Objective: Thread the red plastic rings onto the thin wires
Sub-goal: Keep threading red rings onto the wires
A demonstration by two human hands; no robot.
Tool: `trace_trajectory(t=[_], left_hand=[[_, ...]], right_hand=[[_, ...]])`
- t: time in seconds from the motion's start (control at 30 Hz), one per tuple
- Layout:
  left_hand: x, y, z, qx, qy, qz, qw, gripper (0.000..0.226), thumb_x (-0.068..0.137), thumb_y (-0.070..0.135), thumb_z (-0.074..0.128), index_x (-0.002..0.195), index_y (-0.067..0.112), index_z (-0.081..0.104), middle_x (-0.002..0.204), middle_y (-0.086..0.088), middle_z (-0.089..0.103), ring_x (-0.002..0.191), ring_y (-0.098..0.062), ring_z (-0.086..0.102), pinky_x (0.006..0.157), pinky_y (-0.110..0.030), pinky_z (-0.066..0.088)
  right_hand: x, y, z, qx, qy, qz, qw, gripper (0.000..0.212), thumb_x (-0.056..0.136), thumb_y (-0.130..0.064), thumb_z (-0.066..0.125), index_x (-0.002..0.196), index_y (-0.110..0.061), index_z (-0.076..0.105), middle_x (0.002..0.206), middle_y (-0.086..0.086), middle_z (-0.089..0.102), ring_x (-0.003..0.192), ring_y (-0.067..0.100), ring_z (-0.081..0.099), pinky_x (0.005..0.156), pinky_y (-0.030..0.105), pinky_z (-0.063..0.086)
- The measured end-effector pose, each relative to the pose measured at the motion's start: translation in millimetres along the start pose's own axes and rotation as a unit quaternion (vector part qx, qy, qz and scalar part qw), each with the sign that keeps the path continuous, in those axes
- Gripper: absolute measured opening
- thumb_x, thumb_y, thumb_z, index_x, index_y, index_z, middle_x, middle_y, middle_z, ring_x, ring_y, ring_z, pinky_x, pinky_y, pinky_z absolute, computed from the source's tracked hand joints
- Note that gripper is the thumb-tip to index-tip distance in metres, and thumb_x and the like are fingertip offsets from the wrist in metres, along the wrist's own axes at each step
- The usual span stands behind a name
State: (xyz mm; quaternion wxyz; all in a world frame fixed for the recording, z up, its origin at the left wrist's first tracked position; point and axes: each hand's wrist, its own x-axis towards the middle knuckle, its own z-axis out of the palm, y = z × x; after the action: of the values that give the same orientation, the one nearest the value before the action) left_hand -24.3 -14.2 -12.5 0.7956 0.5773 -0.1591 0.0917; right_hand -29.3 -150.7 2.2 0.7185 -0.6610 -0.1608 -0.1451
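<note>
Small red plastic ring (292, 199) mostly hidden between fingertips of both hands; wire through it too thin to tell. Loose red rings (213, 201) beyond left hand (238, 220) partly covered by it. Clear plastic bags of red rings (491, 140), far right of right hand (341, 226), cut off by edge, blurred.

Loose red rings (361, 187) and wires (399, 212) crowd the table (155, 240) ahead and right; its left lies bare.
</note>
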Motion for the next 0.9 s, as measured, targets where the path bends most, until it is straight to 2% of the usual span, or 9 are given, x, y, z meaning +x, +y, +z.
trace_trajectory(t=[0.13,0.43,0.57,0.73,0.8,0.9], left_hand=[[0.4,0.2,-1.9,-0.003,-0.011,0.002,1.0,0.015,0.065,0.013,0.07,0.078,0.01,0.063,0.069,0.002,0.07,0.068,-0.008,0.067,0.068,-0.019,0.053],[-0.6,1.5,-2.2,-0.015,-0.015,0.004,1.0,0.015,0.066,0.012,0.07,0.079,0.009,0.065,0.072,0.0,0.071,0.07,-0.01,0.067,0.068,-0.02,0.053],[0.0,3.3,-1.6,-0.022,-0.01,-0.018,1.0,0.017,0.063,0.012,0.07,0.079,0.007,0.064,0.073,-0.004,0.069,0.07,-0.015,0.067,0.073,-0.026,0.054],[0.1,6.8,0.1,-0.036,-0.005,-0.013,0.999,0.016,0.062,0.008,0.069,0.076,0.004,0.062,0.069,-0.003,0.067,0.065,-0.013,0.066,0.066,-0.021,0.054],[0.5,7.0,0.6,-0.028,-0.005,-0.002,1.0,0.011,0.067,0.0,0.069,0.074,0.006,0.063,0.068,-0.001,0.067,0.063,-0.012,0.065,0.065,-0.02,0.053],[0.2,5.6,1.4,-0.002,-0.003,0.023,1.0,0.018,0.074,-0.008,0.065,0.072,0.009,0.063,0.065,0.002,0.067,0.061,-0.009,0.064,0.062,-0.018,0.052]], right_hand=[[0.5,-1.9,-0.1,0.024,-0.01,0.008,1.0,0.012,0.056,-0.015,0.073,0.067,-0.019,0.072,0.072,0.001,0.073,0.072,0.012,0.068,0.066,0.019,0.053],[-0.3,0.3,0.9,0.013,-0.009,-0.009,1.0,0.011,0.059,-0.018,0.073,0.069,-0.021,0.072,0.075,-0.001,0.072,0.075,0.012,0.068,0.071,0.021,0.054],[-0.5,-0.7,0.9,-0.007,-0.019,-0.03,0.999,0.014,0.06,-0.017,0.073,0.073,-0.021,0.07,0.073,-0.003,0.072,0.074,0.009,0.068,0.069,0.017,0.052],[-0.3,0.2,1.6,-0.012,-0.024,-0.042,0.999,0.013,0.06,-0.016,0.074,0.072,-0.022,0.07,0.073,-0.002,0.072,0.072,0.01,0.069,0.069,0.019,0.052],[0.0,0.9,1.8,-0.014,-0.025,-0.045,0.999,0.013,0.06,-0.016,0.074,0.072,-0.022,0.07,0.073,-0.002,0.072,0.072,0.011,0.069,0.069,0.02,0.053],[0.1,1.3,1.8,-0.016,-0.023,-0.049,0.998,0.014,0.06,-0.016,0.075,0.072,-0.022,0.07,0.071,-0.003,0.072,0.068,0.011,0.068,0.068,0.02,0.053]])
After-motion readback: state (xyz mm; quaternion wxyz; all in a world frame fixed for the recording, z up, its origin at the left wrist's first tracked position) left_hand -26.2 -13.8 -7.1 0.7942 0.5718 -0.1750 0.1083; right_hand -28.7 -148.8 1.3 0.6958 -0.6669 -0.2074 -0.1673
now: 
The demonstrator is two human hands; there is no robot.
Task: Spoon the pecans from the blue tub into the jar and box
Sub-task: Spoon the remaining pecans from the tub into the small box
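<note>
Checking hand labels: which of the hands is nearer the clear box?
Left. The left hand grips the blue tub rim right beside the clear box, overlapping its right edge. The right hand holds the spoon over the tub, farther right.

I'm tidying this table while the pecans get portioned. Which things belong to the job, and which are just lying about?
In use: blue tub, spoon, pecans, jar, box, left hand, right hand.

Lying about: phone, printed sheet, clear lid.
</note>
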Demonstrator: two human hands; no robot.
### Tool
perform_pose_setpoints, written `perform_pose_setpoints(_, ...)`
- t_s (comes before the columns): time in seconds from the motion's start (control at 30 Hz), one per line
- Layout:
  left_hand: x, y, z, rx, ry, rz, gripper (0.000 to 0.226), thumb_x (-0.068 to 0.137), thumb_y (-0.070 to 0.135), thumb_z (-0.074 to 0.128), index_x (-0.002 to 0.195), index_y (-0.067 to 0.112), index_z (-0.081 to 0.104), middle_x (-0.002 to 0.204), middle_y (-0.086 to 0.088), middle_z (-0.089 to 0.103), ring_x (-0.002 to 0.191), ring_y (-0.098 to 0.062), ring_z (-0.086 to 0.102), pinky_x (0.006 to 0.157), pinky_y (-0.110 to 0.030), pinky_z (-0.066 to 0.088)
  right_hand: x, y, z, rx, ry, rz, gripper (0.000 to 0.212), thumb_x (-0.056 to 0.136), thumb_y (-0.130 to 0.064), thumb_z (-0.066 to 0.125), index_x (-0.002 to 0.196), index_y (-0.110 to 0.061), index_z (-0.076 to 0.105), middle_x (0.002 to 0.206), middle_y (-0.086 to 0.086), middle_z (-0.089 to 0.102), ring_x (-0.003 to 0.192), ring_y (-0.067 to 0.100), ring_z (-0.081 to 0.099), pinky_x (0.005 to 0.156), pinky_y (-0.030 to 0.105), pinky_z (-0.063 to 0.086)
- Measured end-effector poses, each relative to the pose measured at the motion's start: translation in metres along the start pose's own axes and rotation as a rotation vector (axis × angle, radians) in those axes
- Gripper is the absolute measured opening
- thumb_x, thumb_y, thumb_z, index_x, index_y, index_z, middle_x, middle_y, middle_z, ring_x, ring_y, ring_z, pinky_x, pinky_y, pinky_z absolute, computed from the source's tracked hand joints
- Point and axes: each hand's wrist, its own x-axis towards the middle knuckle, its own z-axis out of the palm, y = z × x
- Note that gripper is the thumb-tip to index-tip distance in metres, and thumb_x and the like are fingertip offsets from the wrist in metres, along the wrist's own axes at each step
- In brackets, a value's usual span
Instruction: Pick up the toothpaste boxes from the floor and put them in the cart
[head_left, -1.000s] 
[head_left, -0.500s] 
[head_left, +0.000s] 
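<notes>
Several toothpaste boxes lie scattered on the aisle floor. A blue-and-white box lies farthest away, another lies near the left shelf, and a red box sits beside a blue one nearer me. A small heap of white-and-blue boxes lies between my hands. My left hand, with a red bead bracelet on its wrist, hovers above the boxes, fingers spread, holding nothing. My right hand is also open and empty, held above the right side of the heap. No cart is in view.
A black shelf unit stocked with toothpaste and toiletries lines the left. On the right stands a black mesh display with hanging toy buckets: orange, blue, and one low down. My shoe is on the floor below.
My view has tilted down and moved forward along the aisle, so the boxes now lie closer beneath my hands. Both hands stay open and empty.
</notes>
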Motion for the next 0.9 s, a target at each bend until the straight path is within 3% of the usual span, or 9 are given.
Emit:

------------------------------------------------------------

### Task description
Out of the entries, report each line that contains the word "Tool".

### Solution to this problem
Tool: `trace_trajectory(t=[_], left_hand=[[_, ...]], right_hand=[[_, ...]])`
### Tool

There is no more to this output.